Direct Democracy. Would you vote for it?
If you had the chance of changing representative democracy in a country like the US into direct democracy, would you support/vote for it? Do you think it would be a big failure or that it could work out? Assume that if it was voted for it would take into effect a few years from now (not right away, but not in the far future either).
If your choice is that it would be a big failure, do you think that it is the best political system or do you have another favorite choice?
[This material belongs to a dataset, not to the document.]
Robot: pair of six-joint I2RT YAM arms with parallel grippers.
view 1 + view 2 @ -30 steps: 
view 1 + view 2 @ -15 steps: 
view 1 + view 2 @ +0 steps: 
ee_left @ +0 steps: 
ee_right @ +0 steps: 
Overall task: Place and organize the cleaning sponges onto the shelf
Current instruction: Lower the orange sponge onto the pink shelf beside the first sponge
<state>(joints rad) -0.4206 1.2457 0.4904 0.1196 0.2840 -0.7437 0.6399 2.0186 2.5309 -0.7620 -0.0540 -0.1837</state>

Shortcomings of the Current Presidential Election System
The current system of electing the president ensures that the candidates do not reach out to all of the states. Presidential candidates concentrate their attention on a handful of closely divided "battleground" states. In 2008, candidates concentrated over two-thirds of their campaign events and ad money in just six states, and 98% in just 15 states (CO, FL, IN, IA, MI, MN, MO, NV, NH, NM, NC, OH, PA, VA, and WI). Over half (57%) of the events were in just four states (Ohio, Florida, Pennsylvania and Virginia). In 2004, candidates concentrated over two-thirds of their money and campaign visits in five states; over 80% in nine states; and over 99% of their money in 16 states, and candidates concentrated over two-thirds of their money and campaign visits in five states and over 99% of their money in 16 states.
Originally Posted by Bubba
Two-thirds of the states and people have been merely spectators to the presidential elections.
Candidates have no reason to poll, visit, advertise, organize, campaign, or worry about the voter concerns in states where they are safely ahead or hopelessly behind. The reason for this is the state-by-state winner-take-all rule enacted by 48 states, under which all of a state's electoral votes are awarded to the candidate who gets the most votes in each separate state.
Another shortcoming of the current system is that a candidate can win the Presidency without winning the most popular votes nationwide. This has occurred in one of every 14 presidential elections.
In the past six decades, there have been six presidential elections in which a shift of a relatively small number of votes in one or two states would have elected (and, in 2000, did elect) a presidential candidate who lost the popular vote nationwide.